**Work to be completed:**
In the records below, find the line with "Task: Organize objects" and repeat exactly every line from it through the line with "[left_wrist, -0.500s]". Pictures stay out.

[[ Listed records, beginning ]]

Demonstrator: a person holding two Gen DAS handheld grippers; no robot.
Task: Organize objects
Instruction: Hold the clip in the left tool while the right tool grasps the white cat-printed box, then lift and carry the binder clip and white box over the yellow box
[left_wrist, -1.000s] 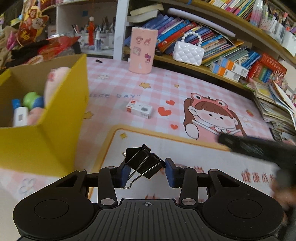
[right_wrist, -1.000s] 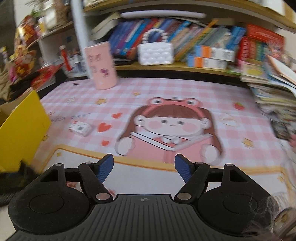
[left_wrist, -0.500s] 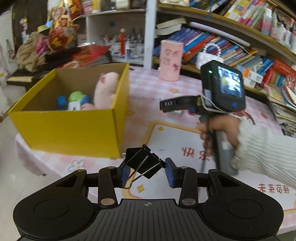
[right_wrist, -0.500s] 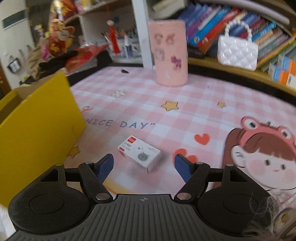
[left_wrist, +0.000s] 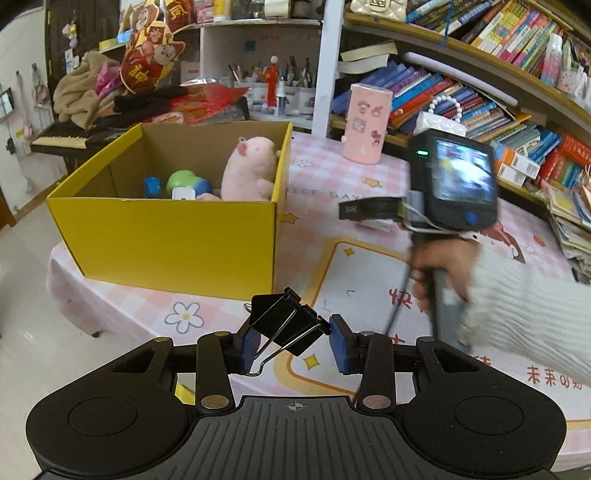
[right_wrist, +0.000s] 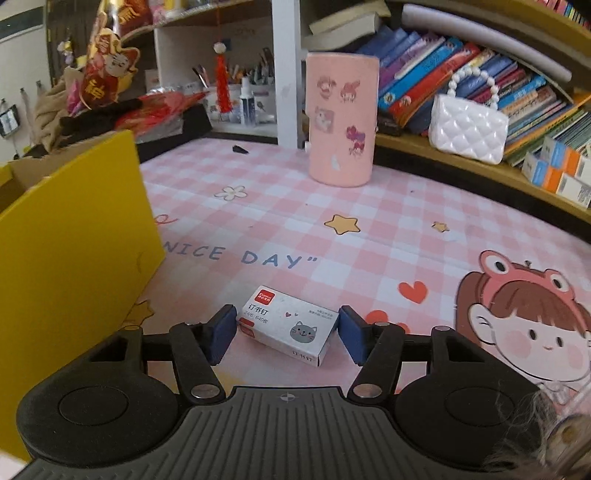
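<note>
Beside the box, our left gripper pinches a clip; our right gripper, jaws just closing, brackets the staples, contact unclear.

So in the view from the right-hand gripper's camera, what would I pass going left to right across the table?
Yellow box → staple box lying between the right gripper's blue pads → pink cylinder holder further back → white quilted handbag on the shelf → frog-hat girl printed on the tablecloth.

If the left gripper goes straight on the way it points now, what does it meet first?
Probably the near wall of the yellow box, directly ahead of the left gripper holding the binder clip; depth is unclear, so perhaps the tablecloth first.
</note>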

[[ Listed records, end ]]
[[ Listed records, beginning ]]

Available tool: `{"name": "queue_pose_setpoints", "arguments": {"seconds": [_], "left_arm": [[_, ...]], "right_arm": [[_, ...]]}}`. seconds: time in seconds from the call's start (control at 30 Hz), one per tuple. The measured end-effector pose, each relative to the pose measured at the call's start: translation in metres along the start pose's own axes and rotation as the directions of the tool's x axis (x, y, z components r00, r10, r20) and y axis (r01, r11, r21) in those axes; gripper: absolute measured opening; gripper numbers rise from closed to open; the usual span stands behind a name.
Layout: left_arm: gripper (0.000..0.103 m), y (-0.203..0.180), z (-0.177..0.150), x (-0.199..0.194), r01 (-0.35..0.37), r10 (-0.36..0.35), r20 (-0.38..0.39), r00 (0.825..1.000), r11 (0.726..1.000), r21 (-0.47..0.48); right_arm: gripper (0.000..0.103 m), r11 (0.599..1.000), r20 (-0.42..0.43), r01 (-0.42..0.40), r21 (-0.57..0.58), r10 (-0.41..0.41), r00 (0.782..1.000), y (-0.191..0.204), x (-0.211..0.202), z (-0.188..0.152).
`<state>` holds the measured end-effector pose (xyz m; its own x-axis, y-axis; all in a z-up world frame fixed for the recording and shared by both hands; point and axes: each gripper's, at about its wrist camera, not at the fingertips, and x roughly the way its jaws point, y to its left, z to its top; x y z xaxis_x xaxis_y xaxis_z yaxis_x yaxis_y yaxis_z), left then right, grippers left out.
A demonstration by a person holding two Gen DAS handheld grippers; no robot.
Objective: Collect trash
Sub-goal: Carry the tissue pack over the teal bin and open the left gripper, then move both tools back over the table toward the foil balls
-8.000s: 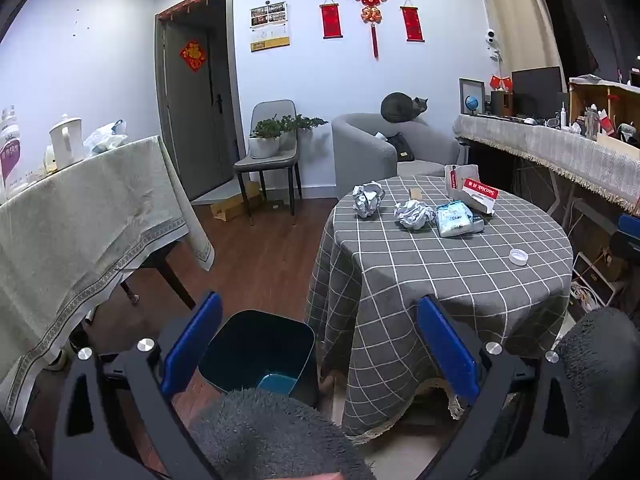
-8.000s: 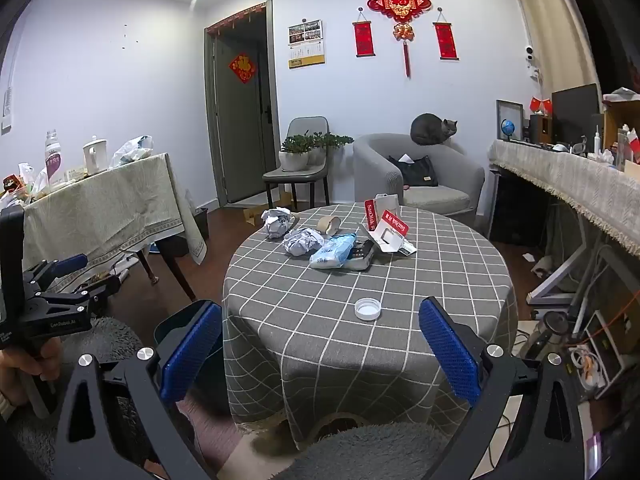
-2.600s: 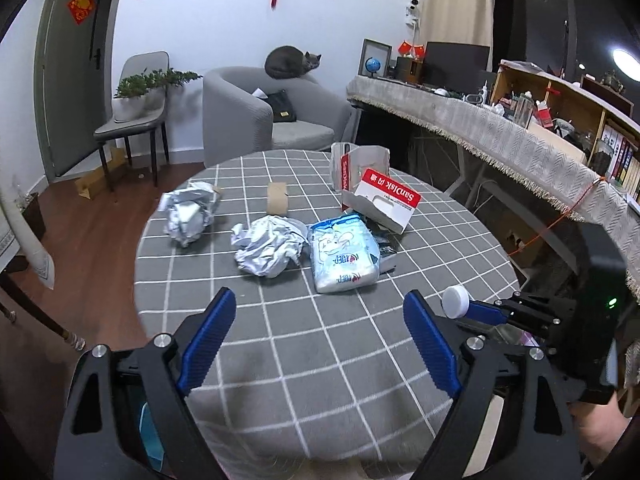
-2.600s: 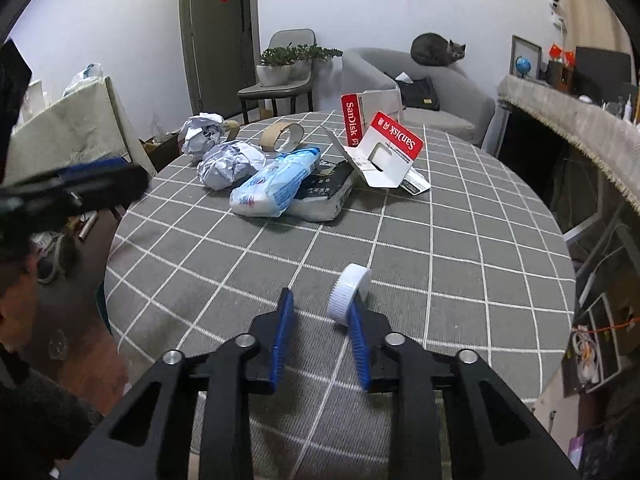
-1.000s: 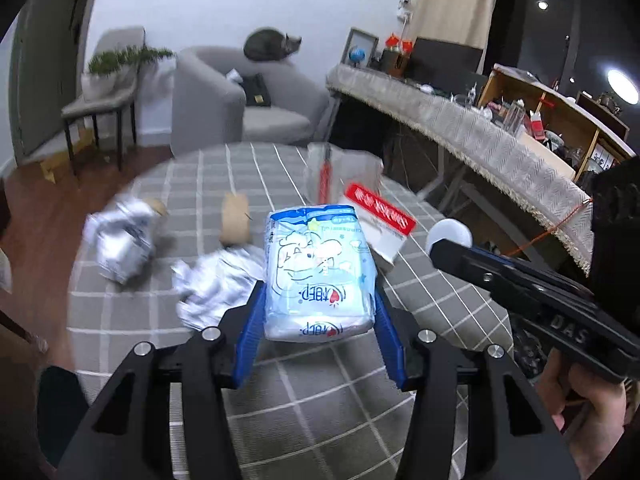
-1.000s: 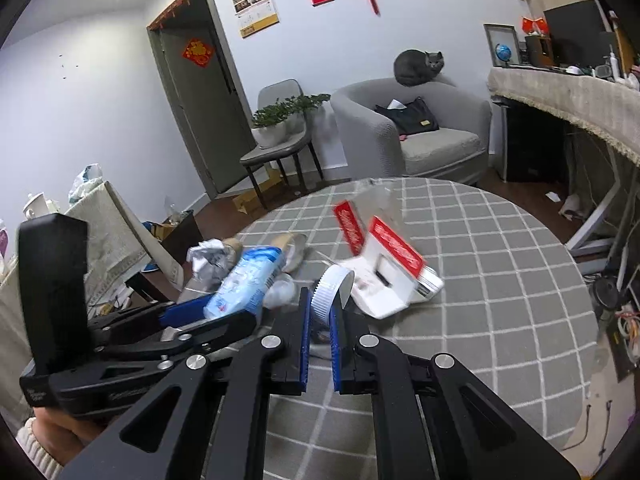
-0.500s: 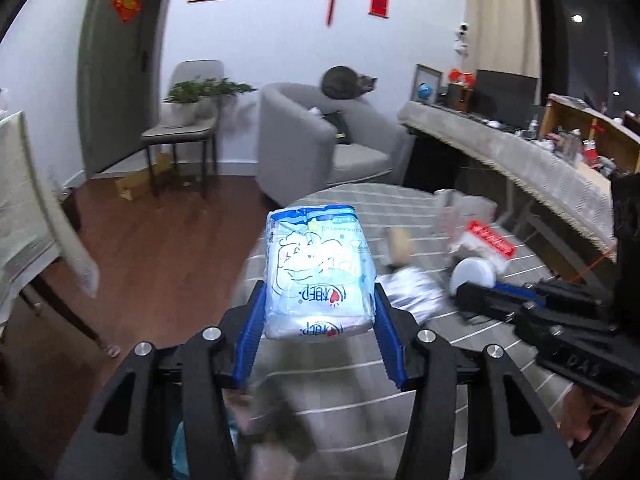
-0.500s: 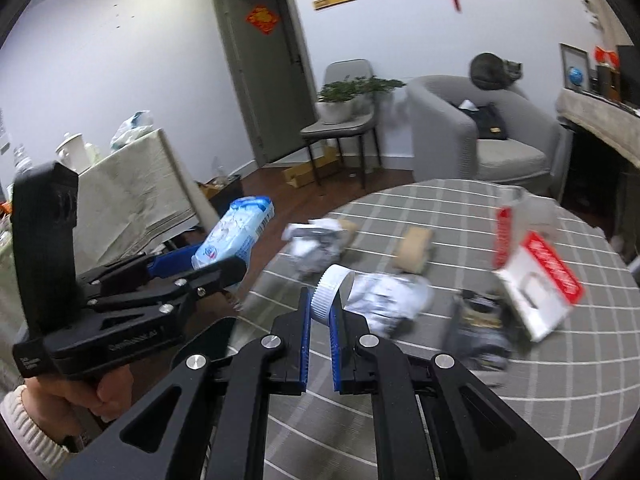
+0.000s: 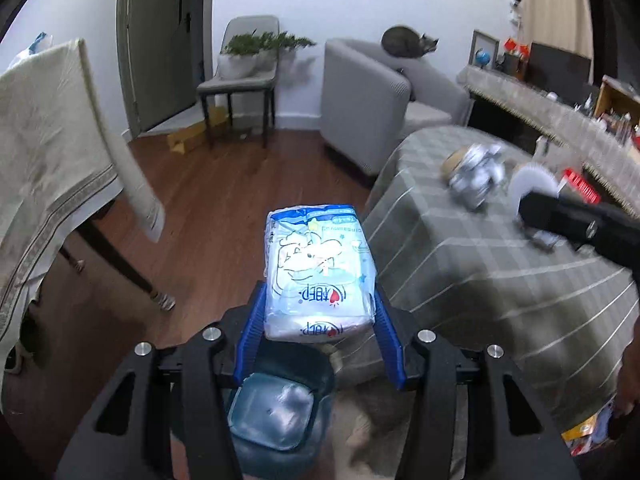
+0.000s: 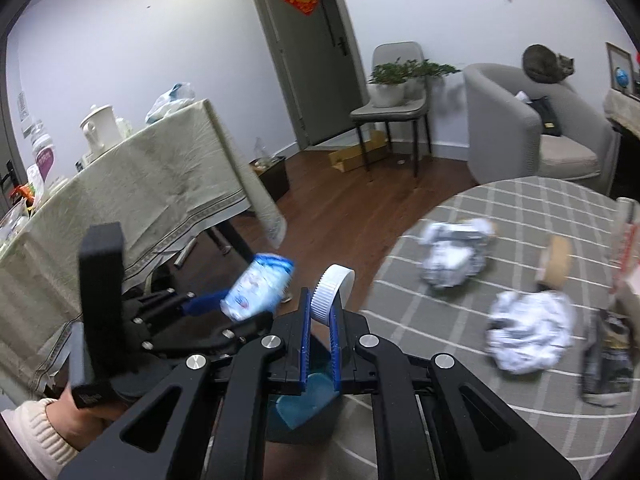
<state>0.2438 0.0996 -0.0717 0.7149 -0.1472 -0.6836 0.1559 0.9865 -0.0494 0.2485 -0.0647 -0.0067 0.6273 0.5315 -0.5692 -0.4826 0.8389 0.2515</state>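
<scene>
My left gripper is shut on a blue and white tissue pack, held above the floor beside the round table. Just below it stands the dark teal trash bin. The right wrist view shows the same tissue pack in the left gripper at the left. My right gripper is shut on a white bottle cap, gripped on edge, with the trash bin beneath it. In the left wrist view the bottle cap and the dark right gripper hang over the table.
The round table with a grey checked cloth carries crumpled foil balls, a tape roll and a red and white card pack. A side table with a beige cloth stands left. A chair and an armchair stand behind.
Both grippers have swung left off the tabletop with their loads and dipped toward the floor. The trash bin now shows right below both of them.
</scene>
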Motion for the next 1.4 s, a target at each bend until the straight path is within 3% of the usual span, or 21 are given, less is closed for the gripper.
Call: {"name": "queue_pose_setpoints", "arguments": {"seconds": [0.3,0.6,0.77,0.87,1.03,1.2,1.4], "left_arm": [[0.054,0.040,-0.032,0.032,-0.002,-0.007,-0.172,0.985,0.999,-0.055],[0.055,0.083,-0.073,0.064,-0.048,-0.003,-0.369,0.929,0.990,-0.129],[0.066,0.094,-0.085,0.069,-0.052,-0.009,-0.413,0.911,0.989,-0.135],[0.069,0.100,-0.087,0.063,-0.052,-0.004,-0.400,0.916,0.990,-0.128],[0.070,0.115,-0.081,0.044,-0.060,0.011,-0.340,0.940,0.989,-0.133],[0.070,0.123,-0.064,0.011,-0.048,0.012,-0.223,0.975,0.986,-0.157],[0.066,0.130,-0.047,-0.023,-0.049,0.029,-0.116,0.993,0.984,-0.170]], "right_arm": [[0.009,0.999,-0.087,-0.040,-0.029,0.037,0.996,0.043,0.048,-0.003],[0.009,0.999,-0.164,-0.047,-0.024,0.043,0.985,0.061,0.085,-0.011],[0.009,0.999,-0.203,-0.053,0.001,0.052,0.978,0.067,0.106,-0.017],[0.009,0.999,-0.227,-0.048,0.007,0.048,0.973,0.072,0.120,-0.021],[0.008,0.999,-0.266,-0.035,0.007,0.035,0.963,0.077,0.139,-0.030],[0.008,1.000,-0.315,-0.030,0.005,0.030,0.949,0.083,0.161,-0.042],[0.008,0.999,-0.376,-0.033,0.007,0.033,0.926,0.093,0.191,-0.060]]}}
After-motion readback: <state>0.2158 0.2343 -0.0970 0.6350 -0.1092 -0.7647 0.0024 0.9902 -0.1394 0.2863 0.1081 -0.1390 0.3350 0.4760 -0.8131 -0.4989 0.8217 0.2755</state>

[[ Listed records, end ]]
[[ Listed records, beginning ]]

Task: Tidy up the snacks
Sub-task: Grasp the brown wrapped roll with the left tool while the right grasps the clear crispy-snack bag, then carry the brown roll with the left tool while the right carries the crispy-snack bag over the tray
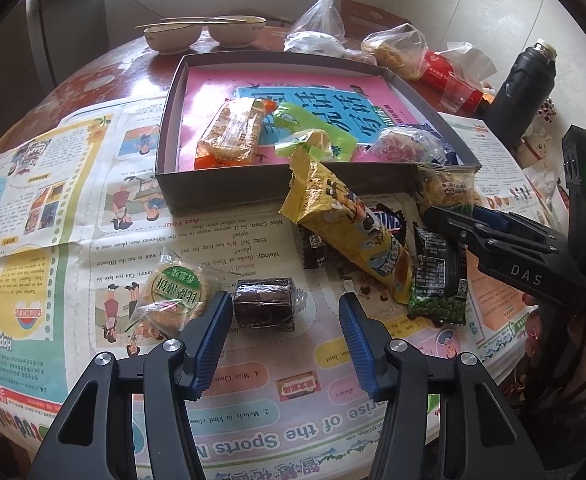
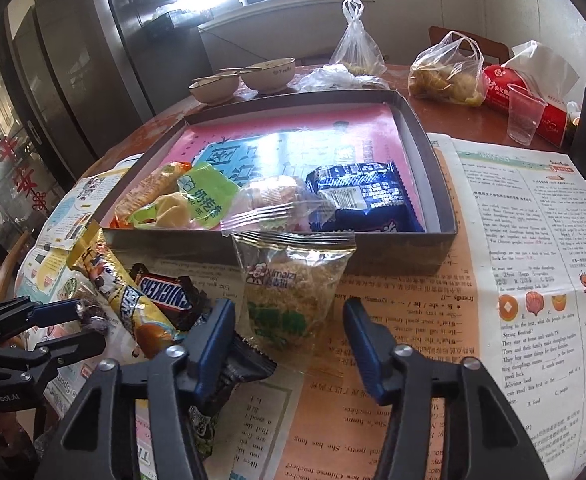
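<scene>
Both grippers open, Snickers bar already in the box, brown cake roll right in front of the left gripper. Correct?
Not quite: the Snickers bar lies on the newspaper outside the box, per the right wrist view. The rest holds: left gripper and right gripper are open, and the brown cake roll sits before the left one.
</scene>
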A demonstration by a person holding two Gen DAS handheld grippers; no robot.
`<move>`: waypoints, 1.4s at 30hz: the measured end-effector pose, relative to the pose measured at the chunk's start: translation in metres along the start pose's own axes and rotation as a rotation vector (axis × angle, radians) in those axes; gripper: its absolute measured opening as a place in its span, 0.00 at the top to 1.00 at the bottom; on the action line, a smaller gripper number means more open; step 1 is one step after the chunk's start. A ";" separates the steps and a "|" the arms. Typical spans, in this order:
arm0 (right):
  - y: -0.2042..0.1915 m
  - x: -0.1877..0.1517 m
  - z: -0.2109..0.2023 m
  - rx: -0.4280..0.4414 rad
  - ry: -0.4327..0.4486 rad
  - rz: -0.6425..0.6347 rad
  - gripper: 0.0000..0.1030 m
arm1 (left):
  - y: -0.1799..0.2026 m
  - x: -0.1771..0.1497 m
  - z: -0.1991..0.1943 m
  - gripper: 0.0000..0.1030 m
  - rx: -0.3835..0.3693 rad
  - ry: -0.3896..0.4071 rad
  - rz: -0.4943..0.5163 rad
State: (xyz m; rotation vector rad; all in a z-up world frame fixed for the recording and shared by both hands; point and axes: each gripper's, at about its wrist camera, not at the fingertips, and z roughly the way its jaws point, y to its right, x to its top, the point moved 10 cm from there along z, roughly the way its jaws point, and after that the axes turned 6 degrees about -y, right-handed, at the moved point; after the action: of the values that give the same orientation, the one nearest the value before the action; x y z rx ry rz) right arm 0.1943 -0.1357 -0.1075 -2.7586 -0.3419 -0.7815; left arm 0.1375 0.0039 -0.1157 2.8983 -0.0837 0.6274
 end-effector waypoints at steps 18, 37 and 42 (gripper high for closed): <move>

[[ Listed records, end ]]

**Response to this task:**
Task: Organize objects
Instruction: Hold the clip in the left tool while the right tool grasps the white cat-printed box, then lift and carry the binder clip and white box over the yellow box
[left_wrist, -1.000s] 
[right_wrist, -1.000s] 
[left_wrist, -0.500s] 

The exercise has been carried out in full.